Concentration of Q in a consecutive reaction \(P \xrightarrow{k_1} Q \xrightarrow{k_2} R\) is given by \([Q]=\dfrac{k_1[P]_0}{k_2-k_1}\left(e^{-k_1 t}-e^{-k_2 t}\right)\). If \(k_2=25~\mathrm{s^{-1}}\), the value of \(k_1\) that leads to the longest waiting time for Q to reach its maximum is

• A. \(k_1=20~\mathrm{s^{-1}}\)
• B. \(k_1=25~\mathrm{s^{-1}}\)
• C. \(k_1=30~\mathrm{s^{-1}}\)
• D. \(k_1=35~\mathrm{s^{-1}}\)

Hint:

For \(P \to Q \to R\), \(t_{\max}\) is largest when formation of \(Q\) is slow relative to its consumption (\(k_1\) as small as possible vs fixed \(k_2\)).

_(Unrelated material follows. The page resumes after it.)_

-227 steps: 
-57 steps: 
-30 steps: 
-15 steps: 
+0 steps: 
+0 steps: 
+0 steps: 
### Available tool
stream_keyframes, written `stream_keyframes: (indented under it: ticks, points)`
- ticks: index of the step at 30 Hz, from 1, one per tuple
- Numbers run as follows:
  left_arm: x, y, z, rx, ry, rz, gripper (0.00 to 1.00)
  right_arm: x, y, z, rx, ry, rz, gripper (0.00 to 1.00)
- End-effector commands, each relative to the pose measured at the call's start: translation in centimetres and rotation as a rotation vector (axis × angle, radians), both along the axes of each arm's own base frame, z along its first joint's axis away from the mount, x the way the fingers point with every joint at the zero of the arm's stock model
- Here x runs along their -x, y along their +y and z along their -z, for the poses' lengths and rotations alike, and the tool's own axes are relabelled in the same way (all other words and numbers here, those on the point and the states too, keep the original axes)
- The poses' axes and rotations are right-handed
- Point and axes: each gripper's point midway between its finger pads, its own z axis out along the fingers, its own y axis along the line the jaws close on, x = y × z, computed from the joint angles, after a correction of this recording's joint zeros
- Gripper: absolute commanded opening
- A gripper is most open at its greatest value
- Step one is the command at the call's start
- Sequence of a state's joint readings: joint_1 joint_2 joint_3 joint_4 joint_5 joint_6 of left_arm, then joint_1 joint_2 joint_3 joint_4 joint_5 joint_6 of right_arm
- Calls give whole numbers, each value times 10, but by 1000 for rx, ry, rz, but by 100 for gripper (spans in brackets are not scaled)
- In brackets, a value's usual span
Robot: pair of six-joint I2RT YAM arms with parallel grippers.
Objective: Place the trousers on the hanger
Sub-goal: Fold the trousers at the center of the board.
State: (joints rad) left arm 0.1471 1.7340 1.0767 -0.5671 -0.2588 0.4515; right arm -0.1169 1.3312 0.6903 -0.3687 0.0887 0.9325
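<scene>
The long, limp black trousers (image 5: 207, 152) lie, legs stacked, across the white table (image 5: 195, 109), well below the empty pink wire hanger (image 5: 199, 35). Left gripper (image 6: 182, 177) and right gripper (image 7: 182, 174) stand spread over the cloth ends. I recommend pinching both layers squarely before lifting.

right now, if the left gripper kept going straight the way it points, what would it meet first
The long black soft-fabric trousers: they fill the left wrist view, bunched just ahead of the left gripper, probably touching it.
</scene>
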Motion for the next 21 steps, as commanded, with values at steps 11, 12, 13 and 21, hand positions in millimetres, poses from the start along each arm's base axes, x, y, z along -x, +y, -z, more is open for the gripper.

If \(k_1 \to k_2\), \(t_{\max} \to 1/k_2\) (l’Hôpital’s rule).

Answer 1

The Correct Option is A

To solve the problem of determining the value of \(k_1\) that leads to the longest waiting time for Q to reach its maximum concentration, we start by analyzing the given concentration function of Q: \([Q]=\dfrac{k_1[P]_0}{k_2-k_1}\left(e^{-k_1 t}-e^{-k_2 t}\right)\).

The maximum concentration of Q occurs when the derivative of \([Q]\) with respect to \(t\) is zero. Therefore, we need to find \(\frac{d[Q]}{dt}\) and solve \(\frac{d[Q]}{dt}=0\). Calculating the derivative:

\(\frac{d[Q]}{dt}=\dfrac{k_1[P]_0}{k_2-k_1}(-k_1 e^{-k_1 t} + k_2 e^{-k_2 t})\).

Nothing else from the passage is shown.